* **Required action**
For the entries below, the expected answer is the line with "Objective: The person", the line with "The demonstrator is", and every line between them, exactly as written, and nothing more.

--- Task inputs ---

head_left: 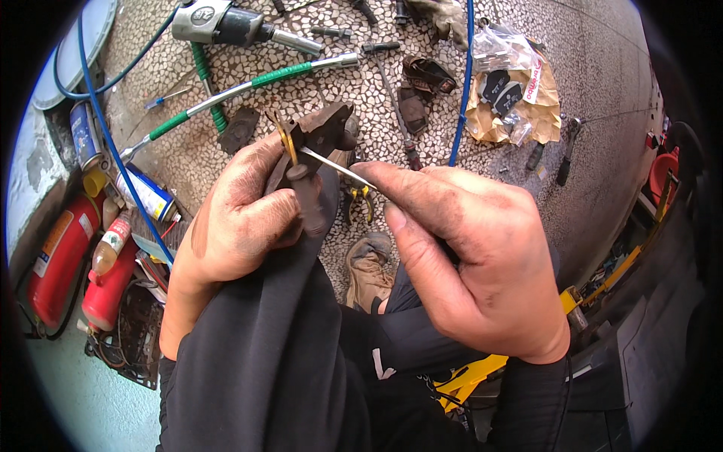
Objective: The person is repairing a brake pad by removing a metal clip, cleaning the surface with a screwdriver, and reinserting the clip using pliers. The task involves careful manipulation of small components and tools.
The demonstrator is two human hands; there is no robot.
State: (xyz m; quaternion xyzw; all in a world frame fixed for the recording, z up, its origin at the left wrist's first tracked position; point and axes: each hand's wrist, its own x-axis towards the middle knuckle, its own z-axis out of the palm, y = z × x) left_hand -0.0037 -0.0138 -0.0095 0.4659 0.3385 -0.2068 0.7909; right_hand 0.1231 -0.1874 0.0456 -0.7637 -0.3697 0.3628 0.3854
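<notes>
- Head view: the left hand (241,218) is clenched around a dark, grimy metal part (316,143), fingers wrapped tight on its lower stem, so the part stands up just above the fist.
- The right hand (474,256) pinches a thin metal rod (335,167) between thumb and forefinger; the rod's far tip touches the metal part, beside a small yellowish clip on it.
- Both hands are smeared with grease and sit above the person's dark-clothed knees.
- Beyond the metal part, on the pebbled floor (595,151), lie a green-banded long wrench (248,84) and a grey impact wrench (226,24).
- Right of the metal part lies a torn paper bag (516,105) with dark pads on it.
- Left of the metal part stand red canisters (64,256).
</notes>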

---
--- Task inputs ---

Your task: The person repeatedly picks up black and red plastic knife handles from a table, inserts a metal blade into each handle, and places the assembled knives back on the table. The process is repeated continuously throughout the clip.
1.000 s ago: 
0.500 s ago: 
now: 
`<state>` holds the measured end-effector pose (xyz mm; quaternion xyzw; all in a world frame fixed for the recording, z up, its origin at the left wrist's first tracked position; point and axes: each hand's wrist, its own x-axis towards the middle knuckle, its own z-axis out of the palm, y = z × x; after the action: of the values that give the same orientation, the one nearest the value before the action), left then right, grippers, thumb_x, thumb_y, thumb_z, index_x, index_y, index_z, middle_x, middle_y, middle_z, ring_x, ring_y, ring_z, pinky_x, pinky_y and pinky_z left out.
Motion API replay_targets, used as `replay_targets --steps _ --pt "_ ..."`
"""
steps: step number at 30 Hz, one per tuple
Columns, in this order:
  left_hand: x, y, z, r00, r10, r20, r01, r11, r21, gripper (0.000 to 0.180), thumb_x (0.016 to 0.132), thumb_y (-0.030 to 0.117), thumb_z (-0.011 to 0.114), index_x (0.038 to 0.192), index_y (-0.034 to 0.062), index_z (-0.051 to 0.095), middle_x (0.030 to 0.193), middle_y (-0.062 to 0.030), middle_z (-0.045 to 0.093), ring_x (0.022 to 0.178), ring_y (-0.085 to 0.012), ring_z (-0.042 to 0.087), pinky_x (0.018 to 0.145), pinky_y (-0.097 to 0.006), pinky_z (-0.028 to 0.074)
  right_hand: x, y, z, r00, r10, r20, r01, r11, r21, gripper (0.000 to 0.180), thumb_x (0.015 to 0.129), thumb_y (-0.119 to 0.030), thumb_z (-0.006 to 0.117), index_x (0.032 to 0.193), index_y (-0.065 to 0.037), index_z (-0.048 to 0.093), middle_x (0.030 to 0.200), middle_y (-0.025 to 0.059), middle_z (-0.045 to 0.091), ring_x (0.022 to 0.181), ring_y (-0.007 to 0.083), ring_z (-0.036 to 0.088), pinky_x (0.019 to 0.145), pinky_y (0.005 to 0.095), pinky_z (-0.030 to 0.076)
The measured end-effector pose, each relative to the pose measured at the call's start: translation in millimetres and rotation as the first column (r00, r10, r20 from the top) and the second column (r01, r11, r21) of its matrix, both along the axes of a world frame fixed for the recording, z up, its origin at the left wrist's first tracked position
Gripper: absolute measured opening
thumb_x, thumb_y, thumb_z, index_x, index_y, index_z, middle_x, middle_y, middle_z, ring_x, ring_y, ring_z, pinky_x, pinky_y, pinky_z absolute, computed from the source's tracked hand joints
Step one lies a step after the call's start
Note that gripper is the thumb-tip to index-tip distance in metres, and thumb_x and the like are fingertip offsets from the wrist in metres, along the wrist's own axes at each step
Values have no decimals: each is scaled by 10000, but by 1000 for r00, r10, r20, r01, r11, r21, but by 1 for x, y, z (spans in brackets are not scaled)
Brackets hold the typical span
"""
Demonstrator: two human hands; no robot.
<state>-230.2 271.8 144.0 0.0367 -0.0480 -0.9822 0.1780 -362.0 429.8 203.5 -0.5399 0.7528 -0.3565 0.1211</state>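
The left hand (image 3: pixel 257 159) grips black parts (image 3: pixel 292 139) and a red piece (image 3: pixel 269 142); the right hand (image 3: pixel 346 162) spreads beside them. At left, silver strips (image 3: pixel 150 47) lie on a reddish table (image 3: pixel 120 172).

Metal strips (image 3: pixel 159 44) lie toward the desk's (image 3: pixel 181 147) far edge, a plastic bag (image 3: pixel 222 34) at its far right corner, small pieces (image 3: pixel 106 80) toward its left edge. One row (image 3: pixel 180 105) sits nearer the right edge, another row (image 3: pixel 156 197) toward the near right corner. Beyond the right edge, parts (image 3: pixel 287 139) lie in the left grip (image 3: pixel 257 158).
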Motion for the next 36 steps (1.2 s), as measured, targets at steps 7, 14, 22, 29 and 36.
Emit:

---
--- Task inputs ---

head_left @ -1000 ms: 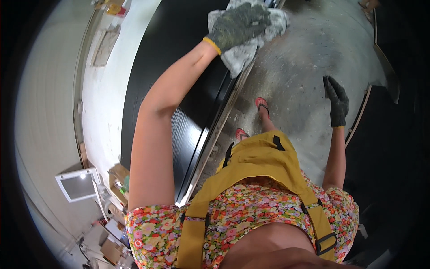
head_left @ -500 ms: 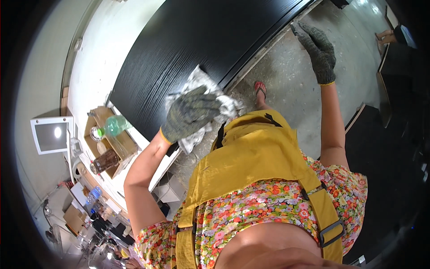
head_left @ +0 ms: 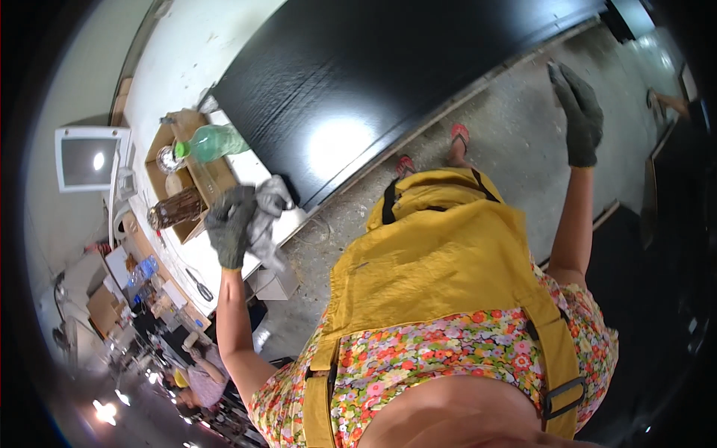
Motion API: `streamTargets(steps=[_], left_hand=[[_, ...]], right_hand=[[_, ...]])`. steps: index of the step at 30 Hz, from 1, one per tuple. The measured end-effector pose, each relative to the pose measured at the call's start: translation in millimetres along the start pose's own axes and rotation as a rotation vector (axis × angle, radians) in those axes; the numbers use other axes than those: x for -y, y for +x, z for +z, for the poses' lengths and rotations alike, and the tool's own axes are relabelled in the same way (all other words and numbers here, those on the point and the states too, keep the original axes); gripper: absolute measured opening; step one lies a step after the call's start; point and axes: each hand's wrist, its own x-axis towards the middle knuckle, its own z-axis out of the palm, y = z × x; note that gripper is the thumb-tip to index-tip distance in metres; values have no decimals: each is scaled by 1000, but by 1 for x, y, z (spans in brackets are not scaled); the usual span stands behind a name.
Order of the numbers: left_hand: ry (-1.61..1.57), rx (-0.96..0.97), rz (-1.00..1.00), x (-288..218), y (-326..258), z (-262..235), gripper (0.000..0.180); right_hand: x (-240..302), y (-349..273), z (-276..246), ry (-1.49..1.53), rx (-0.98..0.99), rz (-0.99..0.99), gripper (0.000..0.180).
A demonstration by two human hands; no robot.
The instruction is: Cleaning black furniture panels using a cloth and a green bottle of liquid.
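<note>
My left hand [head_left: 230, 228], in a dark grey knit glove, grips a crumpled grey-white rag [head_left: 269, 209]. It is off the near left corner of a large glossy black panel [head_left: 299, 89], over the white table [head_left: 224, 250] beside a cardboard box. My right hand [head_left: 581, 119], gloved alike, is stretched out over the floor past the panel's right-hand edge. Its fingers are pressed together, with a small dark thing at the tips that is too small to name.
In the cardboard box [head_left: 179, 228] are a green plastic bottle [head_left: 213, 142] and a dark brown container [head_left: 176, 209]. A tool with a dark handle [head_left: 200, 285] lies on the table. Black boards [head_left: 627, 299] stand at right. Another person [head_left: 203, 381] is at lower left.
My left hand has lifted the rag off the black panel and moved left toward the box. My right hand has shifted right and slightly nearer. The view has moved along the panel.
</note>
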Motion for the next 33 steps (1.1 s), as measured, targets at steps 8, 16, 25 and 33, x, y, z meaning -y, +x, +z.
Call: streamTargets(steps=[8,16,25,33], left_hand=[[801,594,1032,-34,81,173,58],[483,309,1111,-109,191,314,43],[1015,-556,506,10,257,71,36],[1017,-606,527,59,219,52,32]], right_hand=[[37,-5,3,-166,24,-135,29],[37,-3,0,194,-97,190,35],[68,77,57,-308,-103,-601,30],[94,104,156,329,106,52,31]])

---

* **Answer section**
Objective: The person is repairing a brake pad by removing a metal clip, cleaning the surface with a screwdriver, and reinserting the clip using pliers. The task involves careful manipulation of small components and tools.
The demonstrator is two human hands; there is no robot.

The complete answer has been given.